"I hadn't realized how many people had suffered Yaghdan's situation or worse," Johnson says. So he searched for his other Iraqi colleagues and found that 50, roughly half, had fled Iraq or were in hiding.
The State Department's Bureau of Population, Refugees, and Migration promised to give them priority. That was in February 2007. But time passed, and none seemed any closer to coming to safety. "The bureaucracy is just incapable of saving these people," Johnson says.
He pulls up a picture on his computer, a group shot of USAID workers he took in Baghdad in 2005. His finger touches the faces of those now dead or forced to flee.

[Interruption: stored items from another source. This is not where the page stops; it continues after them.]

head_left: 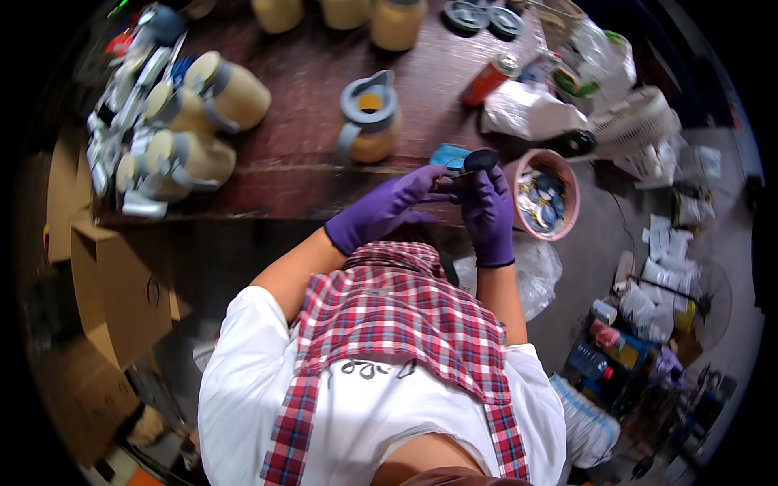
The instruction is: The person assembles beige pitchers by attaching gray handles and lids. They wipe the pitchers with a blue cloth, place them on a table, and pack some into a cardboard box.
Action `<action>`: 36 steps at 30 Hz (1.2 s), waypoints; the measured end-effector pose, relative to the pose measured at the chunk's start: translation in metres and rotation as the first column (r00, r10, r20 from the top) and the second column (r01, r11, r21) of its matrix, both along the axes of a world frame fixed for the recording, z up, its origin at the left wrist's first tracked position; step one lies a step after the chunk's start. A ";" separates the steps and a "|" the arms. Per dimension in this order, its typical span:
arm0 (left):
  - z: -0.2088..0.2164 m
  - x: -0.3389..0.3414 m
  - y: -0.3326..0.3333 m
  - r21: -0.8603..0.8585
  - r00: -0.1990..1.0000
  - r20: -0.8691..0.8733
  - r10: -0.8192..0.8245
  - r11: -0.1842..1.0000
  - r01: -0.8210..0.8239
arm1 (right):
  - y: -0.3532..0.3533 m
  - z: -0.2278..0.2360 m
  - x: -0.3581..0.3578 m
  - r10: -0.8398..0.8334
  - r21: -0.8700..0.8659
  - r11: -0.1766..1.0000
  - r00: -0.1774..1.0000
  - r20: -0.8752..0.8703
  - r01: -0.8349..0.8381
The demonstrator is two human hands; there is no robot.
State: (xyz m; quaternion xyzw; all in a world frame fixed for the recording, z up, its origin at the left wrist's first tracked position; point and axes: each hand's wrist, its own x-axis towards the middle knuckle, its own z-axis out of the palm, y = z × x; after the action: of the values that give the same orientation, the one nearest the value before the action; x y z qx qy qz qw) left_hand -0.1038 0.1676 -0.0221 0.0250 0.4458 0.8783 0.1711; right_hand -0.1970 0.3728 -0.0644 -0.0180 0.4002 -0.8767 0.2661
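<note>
My right hand (489, 212), in a purple glove, grips a small dark round disc (480, 160) above the table's front edge. My left hand (387, 209), gloved alike, meets it from the left with its fingers drawn together; what they pinch is too small and blurred to make out. Just beyond my fingertips lies a flat light-blue piece (448, 155). Farther off and to the left stands an upright beige jug (374, 147) with a grey spouted rim and handle, its top uncovered. A pink bucket (573, 198) of small mixed parts sits close by my right hand.
Several beige jugs (239, 95) lie at the table's left beside a heap of grey-white parts (121, 121). More jugs (397, 24) and dark round lids (467, 16) are at the back. A red can (489, 81), plastic bags (531, 112) and a white basket (636, 121) crowd the right.
</note>
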 end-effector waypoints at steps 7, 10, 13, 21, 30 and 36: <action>-0.146 0.079 -0.064 0.249 0.753 0.554 0.355 0.792 -0.557 | -0.087 -0.087 0.059 0.199 0.039 0.976 0.956 0.218 -0.212; -0.219 0.092 -0.107 0.320 0.624 0.733 0.271 0.672 -0.668 | -0.107 -0.162 0.063 0.038 0.137 0.985 0.910 0.412 -0.103; -0.226 0.048 -0.148 0.177 0.662 0.622 0.419 0.748 -0.640 | -0.140 -0.169 0.061 0.169 0.597 0.786 0.871 -0.462 0.164; -0.127 -0.018 -0.175 -0.019 0.880 -0.039 0.474 0.880 -0.475 | -0.162 -0.088 0.045 -0.118 0.259 0.947 0.956 -0.268 0.189; -0.090 0.000 -0.160 0.409 0.912 0.020 0.409 0.829 -0.381 | -0.208 0.005 -0.008 0.323 0.440 0.650 0.298 -0.898 0.620; -0.064 -0.002 -0.178 -0.370 0.800 -0.422 0.426 0.725 -0.581 | -0.207 0.018 0.008 0.457 0.492 0.527 0.257 -0.852 0.693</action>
State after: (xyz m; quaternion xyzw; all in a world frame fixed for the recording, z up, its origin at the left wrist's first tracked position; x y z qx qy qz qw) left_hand -0.1056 -0.0105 -0.0860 -0.0056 0.6604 0.7362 -0.1480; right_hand -0.1889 0.1662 -0.0466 -0.3751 0.8338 -0.3779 -0.1458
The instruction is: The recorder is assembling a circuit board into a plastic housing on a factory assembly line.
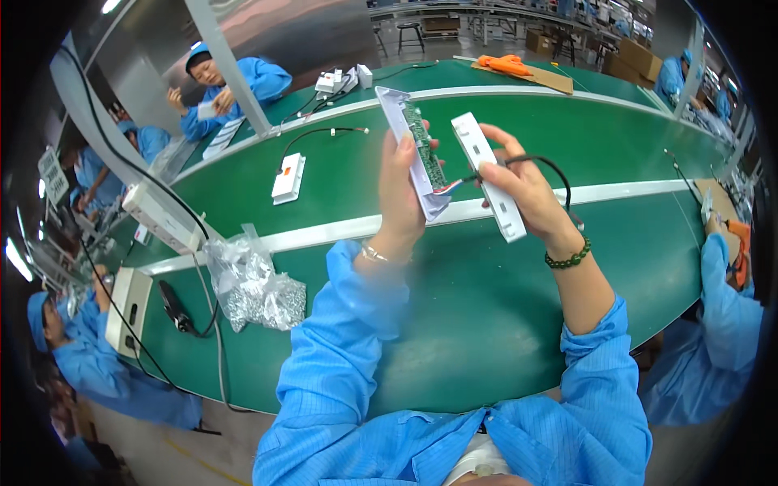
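My left hand (399, 182) is closed round a white plastic housing half (405, 150) that is tilted on edge. Inside it a green circuit board (426, 150) shows, with thin coloured wires (447, 187) at its lower end. In my right hand (527, 190) is a long white plastic cover (490, 178) with small slots, gripped between thumb and fingers. A black cable (559, 172) loops past the right wrist and joins the coloured wires near the cover. The two housing parts are held apart above the green bench.
A finished-looking white box with a cable (288, 178) lies on the green conveyor (340, 174) beyond. At left are a clear bag of small metal parts (258, 287), a black-handled tool (176, 308) and a beige box (128, 312). Co-workers in blue sit around; an orange tool (504, 65) lies far off.
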Action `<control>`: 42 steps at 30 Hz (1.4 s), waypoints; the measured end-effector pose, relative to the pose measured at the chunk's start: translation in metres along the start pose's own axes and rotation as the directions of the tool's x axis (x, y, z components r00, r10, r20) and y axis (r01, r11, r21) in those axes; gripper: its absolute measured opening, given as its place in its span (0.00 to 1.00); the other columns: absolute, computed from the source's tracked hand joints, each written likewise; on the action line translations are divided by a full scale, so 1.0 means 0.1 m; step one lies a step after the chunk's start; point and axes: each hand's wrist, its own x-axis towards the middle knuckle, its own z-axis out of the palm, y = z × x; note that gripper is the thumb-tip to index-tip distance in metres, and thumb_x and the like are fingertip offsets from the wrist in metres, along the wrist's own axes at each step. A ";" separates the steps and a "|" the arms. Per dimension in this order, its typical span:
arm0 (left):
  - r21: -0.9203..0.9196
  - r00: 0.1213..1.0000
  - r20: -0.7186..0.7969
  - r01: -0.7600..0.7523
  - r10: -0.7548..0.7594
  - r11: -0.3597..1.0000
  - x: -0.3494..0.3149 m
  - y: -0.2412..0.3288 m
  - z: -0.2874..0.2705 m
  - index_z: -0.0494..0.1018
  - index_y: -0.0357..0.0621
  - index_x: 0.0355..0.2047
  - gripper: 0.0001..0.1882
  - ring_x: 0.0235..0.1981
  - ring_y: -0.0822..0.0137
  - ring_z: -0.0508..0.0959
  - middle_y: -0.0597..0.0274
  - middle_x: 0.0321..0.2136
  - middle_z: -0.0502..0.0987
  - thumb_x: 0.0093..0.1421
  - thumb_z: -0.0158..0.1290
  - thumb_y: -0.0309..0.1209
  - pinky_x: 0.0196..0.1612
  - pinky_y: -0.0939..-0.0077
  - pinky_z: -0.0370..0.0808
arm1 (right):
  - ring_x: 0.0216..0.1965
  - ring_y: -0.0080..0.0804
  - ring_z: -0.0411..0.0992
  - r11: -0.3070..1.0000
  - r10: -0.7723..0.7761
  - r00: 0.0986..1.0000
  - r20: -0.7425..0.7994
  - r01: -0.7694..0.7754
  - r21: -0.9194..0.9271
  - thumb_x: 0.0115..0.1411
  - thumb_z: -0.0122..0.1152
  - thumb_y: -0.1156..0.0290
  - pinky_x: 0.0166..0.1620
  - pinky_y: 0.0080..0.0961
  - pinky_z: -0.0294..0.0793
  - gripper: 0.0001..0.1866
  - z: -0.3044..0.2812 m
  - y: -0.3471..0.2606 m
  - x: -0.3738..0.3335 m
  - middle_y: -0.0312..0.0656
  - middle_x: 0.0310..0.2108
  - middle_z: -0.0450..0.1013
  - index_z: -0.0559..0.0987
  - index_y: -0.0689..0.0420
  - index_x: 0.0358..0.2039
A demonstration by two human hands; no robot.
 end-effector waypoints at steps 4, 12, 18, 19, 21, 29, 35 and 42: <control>0.153 0.993 0.060 -0.106 0.098 0.983 -0.06 0.00 0.05 0.57 0.37 0.51 0.27 0.40 0.71 0.68 0.57 0.40 0.67 0.57 0.43 0.44 0.42 0.76 0.67 | 0.34 0.18 0.65 0.972 -0.229 0.959 -0.168 0.217 -0.086 0.57 0.53 0.66 0.36 0.14 0.66 0.29 0.24 -0.01 0.16 0.40 0.37 0.65 0.55 0.61 0.56; 0.155 0.982 0.184 -0.075 0.046 0.985 -0.14 -0.07 0.16 0.51 0.34 0.55 0.33 0.45 0.66 0.68 0.53 0.45 0.65 0.59 0.42 0.48 0.47 0.74 0.66 | 0.37 0.22 0.64 0.964 -0.265 0.950 -0.167 0.253 -0.086 0.58 0.50 0.58 0.42 0.19 0.63 0.31 0.36 -0.06 0.12 0.41 0.36 0.64 0.54 0.60 0.56; 0.224 0.967 0.244 -0.135 0.079 0.965 -0.18 -0.06 0.21 0.50 0.35 0.56 0.33 0.46 0.66 0.67 0.52 0.46 0.64 0.60 0.40 0.48 0.47 0.74 0.65 | 0.36 0.24 0.63 0.928 -0.331 0.930 -0.157 0.291 -0.232 0.58 0.48 0.56 0.42 0.21 0.63 0.31 0.35 -0.04 0.12 0.41 0.35 0.64 0.54 0.59 0.56; 0.225 0.967 0.242 -0.134 0.078 0.965 -0.18 -0.07 0.21 0.50 0.35 0.56 0.33 0.46 0.66 0.67 0.52 0.46 0.64 0.60 0.40 0.48 0.47 0.74 0.65 | 0.36 0.24 0.63 0.932 -0.312 0.938 -0.152 0.272 -0.239 0.58 0.48 0.56 0.42 0.20 0.63 0.31 0.36 -0.06 0.12 0.41 0.35 0.64 0.54 0.60 0.56; 0.252 0.969 0.230 -0.143 0.085 0.957 -0.19 -0.10 0.20 0.50 0.35 0.56 0.32 0.46 0.66 0.67 0.52 0.46 0.64 0.61 0.38 0.48 0.47 0.75 0.66 | 0.36 0.24 0.63 0.937 -0.289 0.946 -0.148 0.248 -0.246 0.58 0.47 0.56 0.42 0.20 0.63 0.31 0.35 -0.05 0.11 0.41 0.35 0.64 0.54 0.60 0.56; 0.259 0.978 0.203 -0.093 0.040 0.961 -0.20 -0.07 0.18 0.51 0.35 0.55 0.29 0.43 0.69 0.68 0.55 0.45 0.65 0.62 0.34 0.45 0.45 0.78 0.67 | 0.38 0.22 0.62 0.957 -0.292 0.941 -0.170 0.288 -0.046 0.59 0.45 0.59 0.44 0.19 0.62 0.30 0.45 0.05 0.14 0.40 0.37 0.62 0.52 0.59 0.57; 0.290 0.989 0.139 -0.079 0.040 0.954 -0.25 -0.13 0.17 0.51 0.35 0.55 0.26 0.44 0.68 0.67 0.56 0.45 0.65 0.63 0.33 0.43 0.46 0.76 0.65 | 0.53 0.36 0.55 0.922 -0.384 0.904 -0.187 0.368 -0.117 0.58 0.45 0.56 0.55 0.29 0.54 0.34 0.44 0.22 0.19 0.53 0.52 0.55 0.51 0.64 0.58; 0.391 0.946 0.306 -0.230 0.110 0.891 -0.29 -0.18 0.22 0.42 0.34 0.58 0.35 0.52 0.61 0.62 0.51 0.52 0.58 0.62 0.35 0.49 0.53 0.69 0.59 | 0.63 0.41 0.37 0.870 -0.377 0.921 0.103 0.390 -0.301 0.60 0.34 0.46 0.61 0.31 0.39 0.39 0.22 0.18 0.13 0.52 0.62 0.38 0.44 0.65 0.60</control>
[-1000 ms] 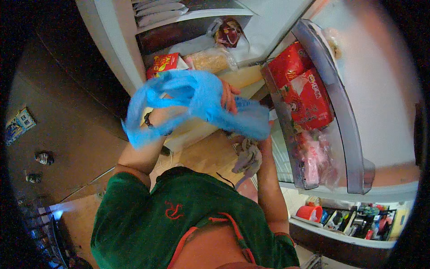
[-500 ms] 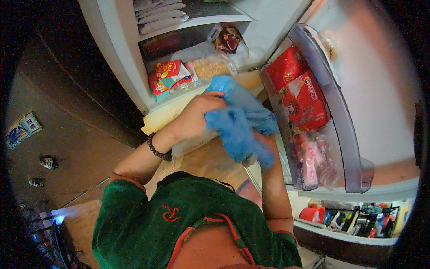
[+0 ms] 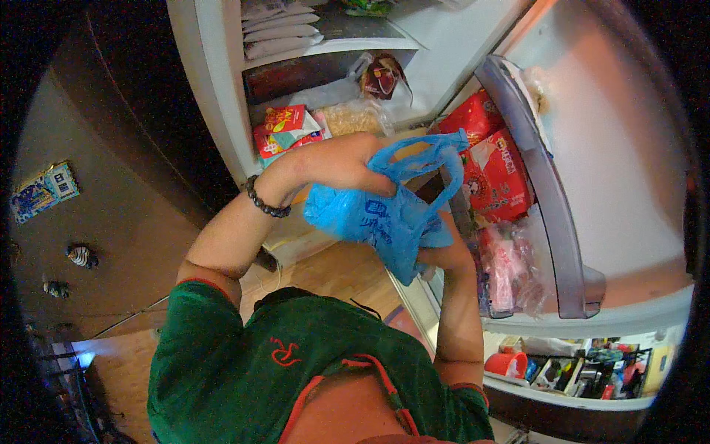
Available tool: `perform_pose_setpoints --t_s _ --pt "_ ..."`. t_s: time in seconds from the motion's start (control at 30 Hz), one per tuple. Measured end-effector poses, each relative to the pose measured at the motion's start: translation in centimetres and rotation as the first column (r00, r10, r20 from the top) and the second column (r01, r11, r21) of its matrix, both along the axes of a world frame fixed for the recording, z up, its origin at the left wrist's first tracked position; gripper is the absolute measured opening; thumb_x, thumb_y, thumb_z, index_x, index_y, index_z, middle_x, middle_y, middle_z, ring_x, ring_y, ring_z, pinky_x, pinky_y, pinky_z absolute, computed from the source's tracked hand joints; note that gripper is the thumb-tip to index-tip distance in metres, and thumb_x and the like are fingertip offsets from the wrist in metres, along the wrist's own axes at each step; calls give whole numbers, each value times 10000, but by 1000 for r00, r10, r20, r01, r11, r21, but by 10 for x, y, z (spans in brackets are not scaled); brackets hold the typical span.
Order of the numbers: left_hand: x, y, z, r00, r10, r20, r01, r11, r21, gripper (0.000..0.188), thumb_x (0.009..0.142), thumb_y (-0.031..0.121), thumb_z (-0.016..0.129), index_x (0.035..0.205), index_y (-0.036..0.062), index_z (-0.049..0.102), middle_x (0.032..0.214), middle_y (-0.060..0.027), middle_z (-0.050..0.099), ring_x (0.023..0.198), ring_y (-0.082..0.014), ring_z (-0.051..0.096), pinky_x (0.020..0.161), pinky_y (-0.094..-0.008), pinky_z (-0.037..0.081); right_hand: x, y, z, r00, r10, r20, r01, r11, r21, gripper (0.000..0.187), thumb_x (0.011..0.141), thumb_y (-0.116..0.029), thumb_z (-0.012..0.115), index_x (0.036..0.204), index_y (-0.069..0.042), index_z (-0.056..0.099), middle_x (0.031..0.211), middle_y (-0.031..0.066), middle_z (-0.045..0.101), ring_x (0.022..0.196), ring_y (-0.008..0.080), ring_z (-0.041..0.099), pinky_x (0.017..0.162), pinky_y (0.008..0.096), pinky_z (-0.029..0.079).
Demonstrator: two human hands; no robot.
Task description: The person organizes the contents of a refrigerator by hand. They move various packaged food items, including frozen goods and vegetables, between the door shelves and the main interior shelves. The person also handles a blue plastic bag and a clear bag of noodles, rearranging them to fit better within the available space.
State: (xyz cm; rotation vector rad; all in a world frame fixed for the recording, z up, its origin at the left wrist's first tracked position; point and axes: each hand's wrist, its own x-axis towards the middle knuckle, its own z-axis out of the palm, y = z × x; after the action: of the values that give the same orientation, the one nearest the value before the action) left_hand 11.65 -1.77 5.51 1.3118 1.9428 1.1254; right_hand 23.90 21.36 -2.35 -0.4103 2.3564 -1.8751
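A thin blue plastic bag (image 3: 373,218) with loop handles hangs between my two hands in front of the open fridge. My left hand (image 3: 347,161), with a dark bead bracelet on the wrist, is closed on its upper part beside the handles; the thumb shows on top and the other fingers are hidden. Lower on the right, my right hand (image 3: 447,255) grips the side of the bag, its fingers partly covered by the plastic. The handles stand up in loops. Whether anything is inside the bag I cannot tell.
Fridge shelves hold a red packet (image 3: 285,126), a clear bag of yellowish food (image 3: 355,118), a dark brown package (image 3: 381,76) and stacked white packs (image 3: 281,33). Red packages (image 3: 495,177) fill the door rack (image 3: 558,214) at right. Below it stands a filled drawer (image 3: 584,366).
The bag, crumpled before, is now spread wider with its handles up. My left hand has moved slightly right, and the whole view has shifted a little.
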Motion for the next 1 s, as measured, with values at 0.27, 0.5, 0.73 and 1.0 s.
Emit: perform_pose_setpoints --t_s 0.27,0.5,0.73,1.0 --pt "-13 32 -37 603 -117 789 28 992 125 432 752 63 674 1167 44 558 1007 -88 662 901 -206 641 871 -339 501 -3 9 -16 981 -16 193 106 879 -465 600 671 -100 754 1231 -59 542 1247 76 565 1095 156 541 936 347 450" --pt "2 73 -64 443 -597 668 -235 642 730 363 704 -18 658 1057 28 589 1026 -153 639 1015 -282 602 934 -370 459 -6 14 -17 960 -172 220 270 768 -581 514 752 -127 673 1240 -51 530 1243 81 560 1096 170 537 947 345 443" --pt "29 74 -86 848 239 473 -496 672 550 249 820 158 608 1054 75 584 1114 -122 599 1020 -216 586 887 -368 482 0 12 1 932 -361 25 333 826 -454 437 833 -153 592 1250 -44 518 1238 86 556 1098 183 534 957 343 437" --pt "52 68 -57 431 -535 726 -575 457 679 507 875 307 591 1307 90 436 1267 -105 534 1113 -243 557 939 -404 465 -12 3 31 829 -378 -412 422 907 16 366 925 -184 499 1260 -36 505 1234 91 551 1100 199 530 969 341 429"
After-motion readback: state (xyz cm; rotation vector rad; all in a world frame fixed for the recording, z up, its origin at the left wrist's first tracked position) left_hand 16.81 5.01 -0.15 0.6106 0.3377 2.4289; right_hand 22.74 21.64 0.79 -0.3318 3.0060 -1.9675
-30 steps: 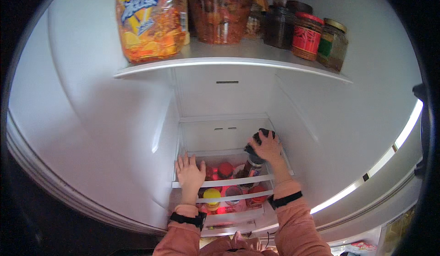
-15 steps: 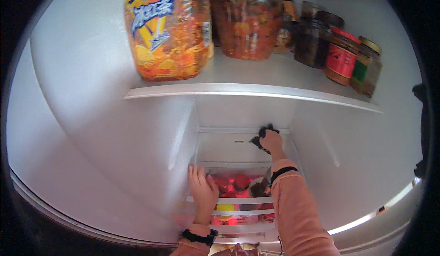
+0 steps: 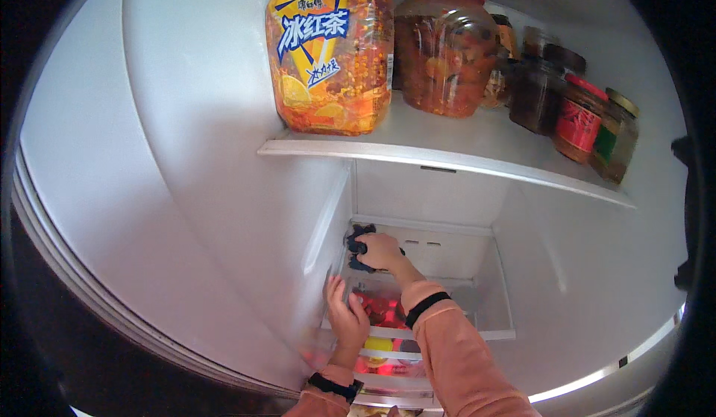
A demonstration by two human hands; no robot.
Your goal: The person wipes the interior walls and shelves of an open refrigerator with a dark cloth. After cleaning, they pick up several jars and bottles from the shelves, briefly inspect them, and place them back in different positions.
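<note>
My right hand (image 3: 383,253) is closed around a bunched dark cloth (image 3: 361,263). It presses the cloth toward the back left corner of the refrigerator's lower compartment, low on the back wall (image 3: 447,236). Closer to me, my left hand (image 3: 346,318) is open with its fingers stretched out. It lies by the left inner wall (image 3: 317,264), beside the front of a clear shelf; whether it touches the wall I cannot tell. My right forearm partly covers the red-lit jars (image 3: 380,306) seen beneath that shelf.
Above my hands runs a white-edged shelf (image 3: 440,160). On it stand a large orange-labelled bottle (image 3: 328,66), a big clear jar of reddish food (image 3: 447,66), a dark jar (image 3: 535,96), a red-labelled jar (image 3: 578,122) and a gold-lidded jar (image 3: 615,141).
My right hand has carried the cloth leftward across the back of the compartment. My left hand stays by the left wall. The whole view has shifted and tilted somewhat.
</note>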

The imminent danger facing the people on his list drives Johnson through long days juggling phone calls to two law firms helping to handle the cases pro bono. He also talks with key agencies in the refugee-processing system and to groups that might have still more names. He sifts through the e-mails that keep pouring in with pleas for help. Ties to the US or its allies can still be a death sentence in Iraq.
When Johnson started, he dedicated every penny he had to saving lives, relying on friends for housing. "There was a point when I'd buy a box of Triscuits and see how many meals I could get out of it," he says.
Today, one of the law firms lets him use an extra apartment. He funds the Project, including hiring three Iraqi staffers, from money donated by a philanthropic couple and the California-based Tides Foundation – enough for seven more months.